WHAT YOU NEED TO DO: Please reproduce each of the entries below exactly as they appear.

===== DATA LISTING

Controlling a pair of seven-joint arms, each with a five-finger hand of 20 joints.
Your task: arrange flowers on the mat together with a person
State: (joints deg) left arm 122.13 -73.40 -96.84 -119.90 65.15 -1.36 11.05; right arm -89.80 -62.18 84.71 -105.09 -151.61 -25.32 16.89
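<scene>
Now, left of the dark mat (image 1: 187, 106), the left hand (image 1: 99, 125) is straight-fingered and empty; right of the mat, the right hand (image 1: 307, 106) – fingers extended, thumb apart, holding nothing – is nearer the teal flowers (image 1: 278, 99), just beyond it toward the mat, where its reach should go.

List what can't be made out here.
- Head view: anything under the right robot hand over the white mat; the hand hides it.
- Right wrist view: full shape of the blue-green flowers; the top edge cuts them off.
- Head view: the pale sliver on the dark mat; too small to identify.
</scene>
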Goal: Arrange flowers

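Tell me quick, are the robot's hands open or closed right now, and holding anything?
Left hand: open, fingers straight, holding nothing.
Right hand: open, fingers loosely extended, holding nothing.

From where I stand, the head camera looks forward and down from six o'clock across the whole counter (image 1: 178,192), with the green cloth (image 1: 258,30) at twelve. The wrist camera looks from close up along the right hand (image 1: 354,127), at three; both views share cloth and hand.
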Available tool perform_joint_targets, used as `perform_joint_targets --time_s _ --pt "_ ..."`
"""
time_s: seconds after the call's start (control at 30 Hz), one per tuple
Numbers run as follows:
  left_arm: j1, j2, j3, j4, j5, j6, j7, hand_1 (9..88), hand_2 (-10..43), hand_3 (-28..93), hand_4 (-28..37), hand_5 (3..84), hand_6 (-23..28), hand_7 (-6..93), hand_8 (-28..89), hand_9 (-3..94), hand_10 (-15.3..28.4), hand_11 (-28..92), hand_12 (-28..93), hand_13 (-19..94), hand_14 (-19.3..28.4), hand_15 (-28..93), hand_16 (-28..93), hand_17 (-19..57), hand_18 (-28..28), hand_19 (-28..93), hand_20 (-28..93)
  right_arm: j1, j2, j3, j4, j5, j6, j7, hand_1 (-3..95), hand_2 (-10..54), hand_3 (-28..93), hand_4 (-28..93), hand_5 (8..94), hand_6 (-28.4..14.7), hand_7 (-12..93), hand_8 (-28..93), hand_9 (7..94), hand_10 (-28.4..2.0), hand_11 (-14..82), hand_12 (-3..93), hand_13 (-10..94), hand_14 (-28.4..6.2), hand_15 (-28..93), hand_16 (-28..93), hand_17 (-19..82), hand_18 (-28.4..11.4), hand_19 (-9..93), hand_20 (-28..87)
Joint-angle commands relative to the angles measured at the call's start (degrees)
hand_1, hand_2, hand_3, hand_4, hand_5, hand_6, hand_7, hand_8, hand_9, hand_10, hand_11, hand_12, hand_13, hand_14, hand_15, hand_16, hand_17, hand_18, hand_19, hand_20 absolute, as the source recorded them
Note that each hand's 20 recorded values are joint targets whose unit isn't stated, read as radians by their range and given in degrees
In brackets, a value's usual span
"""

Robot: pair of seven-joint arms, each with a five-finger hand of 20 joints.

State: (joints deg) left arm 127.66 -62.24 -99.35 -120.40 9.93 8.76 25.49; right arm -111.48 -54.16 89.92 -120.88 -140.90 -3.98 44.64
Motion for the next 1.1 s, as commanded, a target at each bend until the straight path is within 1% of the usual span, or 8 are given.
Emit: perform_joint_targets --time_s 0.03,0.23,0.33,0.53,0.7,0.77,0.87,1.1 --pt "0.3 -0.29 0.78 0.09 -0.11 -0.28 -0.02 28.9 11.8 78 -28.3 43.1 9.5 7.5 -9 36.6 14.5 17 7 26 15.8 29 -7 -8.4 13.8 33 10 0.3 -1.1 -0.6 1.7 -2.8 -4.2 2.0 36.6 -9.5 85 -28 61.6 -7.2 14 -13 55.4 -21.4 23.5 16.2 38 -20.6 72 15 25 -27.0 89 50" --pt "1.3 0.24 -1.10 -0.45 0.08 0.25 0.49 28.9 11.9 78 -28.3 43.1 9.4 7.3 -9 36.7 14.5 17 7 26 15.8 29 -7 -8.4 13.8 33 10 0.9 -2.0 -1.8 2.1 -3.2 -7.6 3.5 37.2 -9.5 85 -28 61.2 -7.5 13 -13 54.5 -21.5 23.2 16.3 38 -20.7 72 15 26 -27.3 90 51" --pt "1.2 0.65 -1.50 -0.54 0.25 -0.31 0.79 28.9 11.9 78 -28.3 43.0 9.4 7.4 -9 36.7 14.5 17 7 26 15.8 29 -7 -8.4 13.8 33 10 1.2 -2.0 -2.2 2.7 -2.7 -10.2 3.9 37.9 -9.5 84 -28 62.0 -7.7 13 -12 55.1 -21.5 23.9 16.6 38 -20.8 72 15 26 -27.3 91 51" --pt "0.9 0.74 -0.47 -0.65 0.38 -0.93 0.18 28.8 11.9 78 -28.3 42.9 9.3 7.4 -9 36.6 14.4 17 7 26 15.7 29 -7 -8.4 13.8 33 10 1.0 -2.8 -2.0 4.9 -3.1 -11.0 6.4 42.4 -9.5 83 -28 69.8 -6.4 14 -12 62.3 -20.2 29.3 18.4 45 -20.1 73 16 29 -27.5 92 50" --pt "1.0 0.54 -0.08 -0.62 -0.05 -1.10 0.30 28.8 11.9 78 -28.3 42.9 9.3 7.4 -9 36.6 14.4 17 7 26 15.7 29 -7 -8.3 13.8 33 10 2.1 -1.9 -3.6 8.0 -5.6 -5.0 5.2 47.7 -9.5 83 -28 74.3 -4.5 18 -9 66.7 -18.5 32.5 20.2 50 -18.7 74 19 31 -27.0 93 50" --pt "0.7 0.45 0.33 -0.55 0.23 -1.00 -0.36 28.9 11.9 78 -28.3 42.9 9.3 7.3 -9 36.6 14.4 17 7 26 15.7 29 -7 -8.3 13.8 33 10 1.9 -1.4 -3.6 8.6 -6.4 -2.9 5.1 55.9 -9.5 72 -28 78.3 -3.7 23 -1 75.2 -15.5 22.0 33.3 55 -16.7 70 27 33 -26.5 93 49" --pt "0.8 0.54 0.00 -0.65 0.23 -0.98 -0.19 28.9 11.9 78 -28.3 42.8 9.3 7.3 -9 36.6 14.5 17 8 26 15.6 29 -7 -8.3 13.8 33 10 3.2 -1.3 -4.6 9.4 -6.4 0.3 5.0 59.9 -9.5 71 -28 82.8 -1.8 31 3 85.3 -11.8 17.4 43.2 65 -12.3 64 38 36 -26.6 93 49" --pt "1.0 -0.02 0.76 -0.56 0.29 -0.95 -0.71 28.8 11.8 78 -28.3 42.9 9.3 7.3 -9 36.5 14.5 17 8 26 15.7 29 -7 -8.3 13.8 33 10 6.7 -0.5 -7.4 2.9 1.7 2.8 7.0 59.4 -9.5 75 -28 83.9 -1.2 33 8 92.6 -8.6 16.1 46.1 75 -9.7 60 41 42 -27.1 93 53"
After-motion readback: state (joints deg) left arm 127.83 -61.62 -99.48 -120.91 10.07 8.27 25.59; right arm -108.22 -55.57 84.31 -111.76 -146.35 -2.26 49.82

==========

EXPECTED ANSWER:
Controlling a pair of seven-joint arms, each with a five-finger hand of 20 joints.
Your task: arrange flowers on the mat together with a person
State: (joints deg) left arm 122.13 -73.40 -96.84 -119.90 65.15 -1.36 11.05; right arm -89.80 -62.18 84.71 -105.09 -151.61 -25.32 16.89
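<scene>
Now, left of the dark mat (image 1: 187, 106), the left hand (image 1: 99, 125) is straight-fingered and empty; right of the mat, the right hand (image 1: 307, 106) – fingers extended, thumb apart, holding nothing – is nearer the teal flowers (image 1: 278, 99), just beyond it toward the mat, where its reach should go.

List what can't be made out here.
- Head view: anything under the right robot hand over the white mat; the hand hides it.
- Right wrist view: full shape of the blue-green flowers; the top edge cuts them off.
- Head view: the pale sliver on the dark mat; too small to identify.
</scene>
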Goal: Arrange flowers

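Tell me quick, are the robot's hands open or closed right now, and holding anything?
Left hand: open, fingers straight, holding nothing.
Right hand: open, fingers loosely extended, holding nothing.

From where I stand, the head camera looks forward and down from six o'clock across the whole counter (image 1: 178,192), with the green cloth (image 1: 258,30) at twelve. The wrist camera looks from close up along the right hand (image 1: 354,127), at three; both views share cloth and hand.
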Available tool perform_joint_targets, used as `perform_joint_targets --time_s _ --pt "_ ..."`
"""
time_s: seconds after the call's start (control at 30 Hz), one per tuple
Numbers run as follows:
  left_arm: j1, j2, j3, j4, j5, j6, j7, hand_1 (9..88), hand_2 (-10..43), hand_3 (-28..93), hand_4 (-28..37), hand_5 (3..84), hand_6 (-23..28), hand_7 (-6..93), hand_8 (-28..89), hand_9 (-3..94), hand_10 (-15.3..28.4), hand_11 (-28..92), hand_12 (-28..93), hand_13 (-19..94), hand_14 (-19.3..28.4), hand_15 (-28..93), hand_16 (-28..93), hand_17 (-19..57), hand_18 (-28..28), hand_19 (-28..93), hand_20 (-28..93)
  right_arm: j1, j2, j3, j4, j5, j6, j7, hand_1 (-3..95), hand_2 (-10..54), hand_3 (-28..93), hand_4 (-28..93), hand_5 (8..94), hand_6 (-28.4..14.7), hand_7 (-12..93), hand_8 (-28..93), hand_9 (7..94), hand_10 (-28.4..2.0), hand_11 (-14..82), hand_12 (-3..93), hand_13 (-10..94), hand_14 (-28.4..6.2), hand_15 (-28..93), hand_16 (-28..93), hand_17 (-19..82), hand_18 (-28.4..11.4), hand_19 (-9..93), hand_20 (-28..87)
Joint-angle commands relative to the angles measured at the call's start (degrees)
hand_1, hand_2, hand_3, hand_4, hand_5, hand_6, hand_7, hand_8, hand_9, hand_10, hand_11, hand_12, hand_13, hand_14, hand_15, hand_16, hand_17, hand_18, hand_19, hand_20 absolute, as the source recorded them
Note that each hand's 20 recorded values are joint targets whose unit isn't stated, read as radians by their range and given in degrees
In brackets, a value's usual span
"""

Robot: pair of seven-joint arms, each with a five-finger hand of 20 joints.

State: (joints deg) left arm 127.66 -62.24 -99.35 -120.40 9.93 8.76 25.49; right arm -111.48 -54.16 89.92 -120.88 -140.90 -3.98 44.64
Motion for the next 1.1 s, as commanded, a target at each bend until the straight path is within 1% of the usual span, or 8 are given.
Emit: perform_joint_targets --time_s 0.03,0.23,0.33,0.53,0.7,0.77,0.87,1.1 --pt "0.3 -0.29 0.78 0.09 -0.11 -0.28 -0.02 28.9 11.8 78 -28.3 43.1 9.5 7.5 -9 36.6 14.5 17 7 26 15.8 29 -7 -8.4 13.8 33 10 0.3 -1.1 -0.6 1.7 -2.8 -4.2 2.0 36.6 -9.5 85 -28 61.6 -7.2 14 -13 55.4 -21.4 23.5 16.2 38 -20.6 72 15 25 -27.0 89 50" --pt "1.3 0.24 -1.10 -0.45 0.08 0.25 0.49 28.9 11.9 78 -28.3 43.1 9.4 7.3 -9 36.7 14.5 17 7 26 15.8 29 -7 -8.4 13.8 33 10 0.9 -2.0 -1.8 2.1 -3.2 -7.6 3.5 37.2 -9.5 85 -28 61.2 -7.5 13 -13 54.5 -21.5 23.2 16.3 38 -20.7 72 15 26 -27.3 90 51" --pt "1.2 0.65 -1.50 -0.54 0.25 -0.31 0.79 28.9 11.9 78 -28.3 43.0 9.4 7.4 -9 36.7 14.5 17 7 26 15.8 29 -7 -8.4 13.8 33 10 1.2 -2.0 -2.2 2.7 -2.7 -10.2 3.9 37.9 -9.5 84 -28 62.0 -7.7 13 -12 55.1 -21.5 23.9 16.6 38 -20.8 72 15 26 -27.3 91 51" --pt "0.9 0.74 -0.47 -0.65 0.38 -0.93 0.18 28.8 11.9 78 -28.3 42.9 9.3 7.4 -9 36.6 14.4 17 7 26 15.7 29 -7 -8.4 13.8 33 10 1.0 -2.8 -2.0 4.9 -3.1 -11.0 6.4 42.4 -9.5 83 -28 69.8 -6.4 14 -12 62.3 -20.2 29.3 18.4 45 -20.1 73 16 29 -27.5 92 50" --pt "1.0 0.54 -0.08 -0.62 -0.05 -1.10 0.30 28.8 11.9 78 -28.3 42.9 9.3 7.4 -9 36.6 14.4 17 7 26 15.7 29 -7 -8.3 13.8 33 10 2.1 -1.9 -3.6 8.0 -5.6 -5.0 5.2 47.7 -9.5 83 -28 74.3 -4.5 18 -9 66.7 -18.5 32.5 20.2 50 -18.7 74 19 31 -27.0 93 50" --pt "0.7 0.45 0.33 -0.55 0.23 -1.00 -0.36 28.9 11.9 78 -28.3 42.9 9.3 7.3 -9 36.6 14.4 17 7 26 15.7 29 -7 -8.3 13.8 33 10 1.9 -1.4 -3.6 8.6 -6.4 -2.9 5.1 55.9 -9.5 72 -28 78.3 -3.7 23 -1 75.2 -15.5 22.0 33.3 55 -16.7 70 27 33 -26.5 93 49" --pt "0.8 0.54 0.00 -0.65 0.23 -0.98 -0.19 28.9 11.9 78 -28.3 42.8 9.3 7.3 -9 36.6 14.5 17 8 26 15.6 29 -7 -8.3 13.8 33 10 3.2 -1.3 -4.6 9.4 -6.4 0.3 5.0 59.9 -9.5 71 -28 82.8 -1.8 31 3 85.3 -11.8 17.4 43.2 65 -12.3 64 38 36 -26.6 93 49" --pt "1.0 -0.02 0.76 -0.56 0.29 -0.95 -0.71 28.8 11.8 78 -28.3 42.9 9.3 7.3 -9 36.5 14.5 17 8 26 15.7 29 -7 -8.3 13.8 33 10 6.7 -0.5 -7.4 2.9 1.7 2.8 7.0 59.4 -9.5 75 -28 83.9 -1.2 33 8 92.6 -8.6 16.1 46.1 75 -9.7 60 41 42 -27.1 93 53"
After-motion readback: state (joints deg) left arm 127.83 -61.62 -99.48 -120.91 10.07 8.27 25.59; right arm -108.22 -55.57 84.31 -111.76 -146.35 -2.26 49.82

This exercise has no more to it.